**What this task involves**
Please write out the listing exactly, with nothing altered.

**Supplied records**

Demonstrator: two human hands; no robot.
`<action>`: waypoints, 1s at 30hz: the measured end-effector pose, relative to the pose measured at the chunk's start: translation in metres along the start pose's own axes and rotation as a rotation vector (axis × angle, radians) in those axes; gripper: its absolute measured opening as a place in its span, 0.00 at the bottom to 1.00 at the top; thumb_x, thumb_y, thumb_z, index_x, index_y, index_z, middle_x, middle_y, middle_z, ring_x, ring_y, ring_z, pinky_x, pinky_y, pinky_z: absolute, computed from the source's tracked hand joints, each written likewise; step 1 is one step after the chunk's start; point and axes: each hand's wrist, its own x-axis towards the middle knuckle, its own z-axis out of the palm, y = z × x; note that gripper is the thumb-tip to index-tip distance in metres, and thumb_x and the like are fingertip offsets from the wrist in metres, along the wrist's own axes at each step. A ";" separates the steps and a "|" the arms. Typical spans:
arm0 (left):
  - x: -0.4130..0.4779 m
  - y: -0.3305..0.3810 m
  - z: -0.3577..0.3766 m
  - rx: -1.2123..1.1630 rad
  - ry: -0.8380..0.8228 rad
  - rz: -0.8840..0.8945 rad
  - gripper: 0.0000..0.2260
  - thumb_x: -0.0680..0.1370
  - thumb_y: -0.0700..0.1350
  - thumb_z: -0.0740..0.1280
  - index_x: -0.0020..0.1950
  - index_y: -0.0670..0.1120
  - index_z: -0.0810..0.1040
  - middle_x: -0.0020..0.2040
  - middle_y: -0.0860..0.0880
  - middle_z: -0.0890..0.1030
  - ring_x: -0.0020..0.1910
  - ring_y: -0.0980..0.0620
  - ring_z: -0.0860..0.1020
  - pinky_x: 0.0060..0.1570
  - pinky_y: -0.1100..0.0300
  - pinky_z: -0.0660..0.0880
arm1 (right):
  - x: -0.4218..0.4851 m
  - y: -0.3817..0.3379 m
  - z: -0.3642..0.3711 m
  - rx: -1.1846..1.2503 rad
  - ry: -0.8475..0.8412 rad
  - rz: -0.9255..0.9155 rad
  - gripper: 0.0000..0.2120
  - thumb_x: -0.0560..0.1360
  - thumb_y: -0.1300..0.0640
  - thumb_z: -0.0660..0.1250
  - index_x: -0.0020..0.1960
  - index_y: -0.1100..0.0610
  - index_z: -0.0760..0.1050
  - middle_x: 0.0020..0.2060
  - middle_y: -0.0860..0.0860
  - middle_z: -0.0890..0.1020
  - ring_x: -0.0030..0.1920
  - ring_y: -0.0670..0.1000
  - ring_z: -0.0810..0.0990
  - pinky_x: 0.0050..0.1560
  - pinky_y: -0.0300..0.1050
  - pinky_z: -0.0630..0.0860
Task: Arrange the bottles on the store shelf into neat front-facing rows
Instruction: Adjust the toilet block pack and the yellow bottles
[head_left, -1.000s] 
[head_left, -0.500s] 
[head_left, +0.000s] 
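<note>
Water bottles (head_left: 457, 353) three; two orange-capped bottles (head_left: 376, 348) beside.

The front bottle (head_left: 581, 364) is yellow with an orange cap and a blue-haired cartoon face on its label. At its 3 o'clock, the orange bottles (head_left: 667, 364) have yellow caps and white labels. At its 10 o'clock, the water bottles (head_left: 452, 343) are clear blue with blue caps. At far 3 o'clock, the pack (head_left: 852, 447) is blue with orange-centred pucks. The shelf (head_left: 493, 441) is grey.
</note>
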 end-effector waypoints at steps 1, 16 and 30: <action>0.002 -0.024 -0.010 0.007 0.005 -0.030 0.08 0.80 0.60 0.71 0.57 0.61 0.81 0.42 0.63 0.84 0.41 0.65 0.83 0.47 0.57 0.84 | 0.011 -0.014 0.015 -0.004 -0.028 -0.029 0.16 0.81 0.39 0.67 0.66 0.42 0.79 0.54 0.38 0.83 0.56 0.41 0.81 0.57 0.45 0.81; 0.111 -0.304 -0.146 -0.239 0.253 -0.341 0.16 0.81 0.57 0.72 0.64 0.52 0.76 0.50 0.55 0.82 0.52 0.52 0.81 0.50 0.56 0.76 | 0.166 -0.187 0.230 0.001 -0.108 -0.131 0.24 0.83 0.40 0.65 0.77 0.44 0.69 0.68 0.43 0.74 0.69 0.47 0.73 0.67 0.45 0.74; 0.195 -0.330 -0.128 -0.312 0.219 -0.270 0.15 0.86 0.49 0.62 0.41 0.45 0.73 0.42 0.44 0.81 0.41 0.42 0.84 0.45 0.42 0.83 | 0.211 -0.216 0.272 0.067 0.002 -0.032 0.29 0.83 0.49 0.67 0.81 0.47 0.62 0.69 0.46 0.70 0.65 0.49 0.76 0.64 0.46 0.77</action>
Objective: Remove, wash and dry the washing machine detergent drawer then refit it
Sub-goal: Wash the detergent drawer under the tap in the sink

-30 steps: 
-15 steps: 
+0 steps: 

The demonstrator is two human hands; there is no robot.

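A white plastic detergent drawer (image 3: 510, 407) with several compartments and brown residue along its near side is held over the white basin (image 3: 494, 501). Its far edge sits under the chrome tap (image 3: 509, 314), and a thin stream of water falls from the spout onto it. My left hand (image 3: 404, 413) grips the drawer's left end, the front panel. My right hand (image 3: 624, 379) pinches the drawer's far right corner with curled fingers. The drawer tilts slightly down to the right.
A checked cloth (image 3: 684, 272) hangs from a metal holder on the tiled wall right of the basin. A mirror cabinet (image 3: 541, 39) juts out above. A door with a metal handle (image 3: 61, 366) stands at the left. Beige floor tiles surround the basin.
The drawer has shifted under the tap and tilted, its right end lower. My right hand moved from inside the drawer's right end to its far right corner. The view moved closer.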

**Expected output**
Demonstrator: two human hands; no robot.
`<action>`: waypoints, 1s at 30hz: the measured end-effector pose, relative to the pose measured at the chunk's start: translation in metres along the start pose's own axes and rotation as a rotation vector (axis × angle, radians) in those axes; gripper: its absolute measured opening as a place in its span, 0.00 at the bottom to 1.00 at the top; thumb_x, thumb_y, thumb_z, index_x, index_y, index_z, middle_x, middle_y, middle_z, ring_x, ring_y, ring_z, pinky_x, pinky_y, pinky_z: absolute, computed from the source's tracked hand joints, each written likewise; step 1 is one step after the chunk's start; point and axes: each hand's wrist, its own x-axis towards the middle knuckle, its own z-axis out of the palm, y = z × x; note that gripper is the thumb-tip to index-tip distance in metres, and thumb_x and the like are fingertip offsets from the wrist in metres, along the wrist's own axes at each step. A ";" separates the steps and a "|" the arms. Typical spans:
arm0 (left):
  - x: -0.4130..0.4779 m
  - y: -0.3305..0.3810 m
  - z: -0.3577..0.3766 m
  - rx: -1.2123..1.1630 rad
  - ry: -0.8380..0.8228 rad
  - rz: -0.8840..0.8945 rad
  - gripper: 0.0000..0.2260
  - thumb_x: -0.0680..0.1370
  - thumb_y: -0.0700..0.1350
  - thumb_z: -0.0740..0.1280
  - index_x: -0.0020..0.1950
  - index_y: -0.0670..0.1120
  - index_z: -0.0810..0.1040
  - middle_x: -0.0020..0.2040
  - middle_y: -0.0860..0.0880
  - middle_z: -0.0890..0.1030
  - ring_x: -0.0020..0.1910
  - ring_y: -0.0980..0.0620
  - ring_z: -0.0860..0.1020
  - pinky_x: 0.0060..0.1570
  - pinky_y: -0.1100..0.0300
  - pinky_z: -0.0660..0.0880
arm1 (right):
  - x: -0.4218..0.4851 m
  - y: -0.3817..0.3379 m
  - z: -0.3642..0.3711 m
  - rx: -1.1846..1.2503 rad
  - ry: -0.8475..0.8412 rad
  - rz: -0.9255..0.9155 rad
  - gripper: 0.0000..0.2120
  - thumb_x: -0.0560..0.1360
  - thumb_y: -0.1300..0.0640
  - thumb_z: -0.0660..0.1250
  - index_x: -0.0020..0.1960
  - index_y: -0.1100..0.0610
  - index_z: -0.0760..0.1050
  - middle_x: 0.0020..0.2060
  - middle_y: -0.0860..0.0860
  - middle_z: -0.0890..0.1020
  - ring_x: -0.0030..0.1920
  - ring_y: -0.0670..0.1000
  - ring_z: -0.0810..0.0990
  - pinky_x: 0.0050..0.1560
  - pinky_y: -0.0300..0.1050
  - pinky_z: -0.0630..0.0860
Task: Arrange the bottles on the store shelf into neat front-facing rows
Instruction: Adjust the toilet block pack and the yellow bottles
[head_left, -1.000s] 
[head_left, -0.500s] 
[head_left, +0.000s] 
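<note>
Water bottles (head_left: 457, 353) three; two orange-capped bottles (head_left: 376, 348) beside.

The front bottle (head_left: 581, 364) is yellow with an orange cap and a blue-haired cartoon face on its label. At its 3 o'clock, the orange bottles (head_left: 667, 364) have yellow caps and white labels. At its 10 o'clock, the water bottles (head_left: 452, 343) are clear blue with blue caps. At far 3 o'clock, the pack (head_left: 852, 447) is blue with orange-centred pucks. The shelf (head_left: 493, 441) is grey.
</note>
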 end-effector waypoints at steps 1, 16 and 30: <action>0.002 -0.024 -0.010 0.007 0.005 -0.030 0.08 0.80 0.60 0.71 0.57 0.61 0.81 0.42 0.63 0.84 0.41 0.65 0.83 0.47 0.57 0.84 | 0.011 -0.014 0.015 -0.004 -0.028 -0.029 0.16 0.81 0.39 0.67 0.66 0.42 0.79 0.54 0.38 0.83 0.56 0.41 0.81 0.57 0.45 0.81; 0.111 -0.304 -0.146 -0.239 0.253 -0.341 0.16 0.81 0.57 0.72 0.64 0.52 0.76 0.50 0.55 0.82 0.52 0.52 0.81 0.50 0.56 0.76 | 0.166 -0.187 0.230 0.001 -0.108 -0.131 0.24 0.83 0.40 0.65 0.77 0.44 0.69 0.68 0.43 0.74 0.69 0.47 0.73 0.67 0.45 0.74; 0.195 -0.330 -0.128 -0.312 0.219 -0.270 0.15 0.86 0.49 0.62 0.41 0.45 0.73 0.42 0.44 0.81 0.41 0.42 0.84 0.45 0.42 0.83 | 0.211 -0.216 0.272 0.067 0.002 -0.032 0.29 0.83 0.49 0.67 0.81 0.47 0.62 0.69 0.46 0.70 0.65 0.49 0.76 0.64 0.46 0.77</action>
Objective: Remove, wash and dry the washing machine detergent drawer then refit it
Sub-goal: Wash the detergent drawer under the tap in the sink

-30 steps: 
-15 steps: 
+0 steps: 

The demonstrator is two human hands; there is no robot.

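A white plastic detergent drawer (image 3: 510, 407) with several compartments and brown residue along its near side is held over the white basin (image 3: 494, 501). Its far edge sits under the chrome tap (image 3: 509, 314), and a thin stream of water falls from the spout onto it. My left hand (image 3: 404, 413) grips the drawer's left end, the front panel. My right hand (image 3: 624, 379) pinches the drawer's far right corner with curled fingers. The drawer tilts slightly down to the right.
A checked cloth (image 3: 684, 272) hangs from a metal holder on the tiled wall right of the basin. A mirror cabinet (image 3: 541, 39) juts out above. A door with a metal handle (image 3: 61, 366) stands at the left. Beige floor tiles surround the basin.
The drawer has shifted under the tap and tilted, its right end lower. My right hand moved from inside the drawer's right end to its far right corner. The view moved closer.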

The exercise requires no further answer.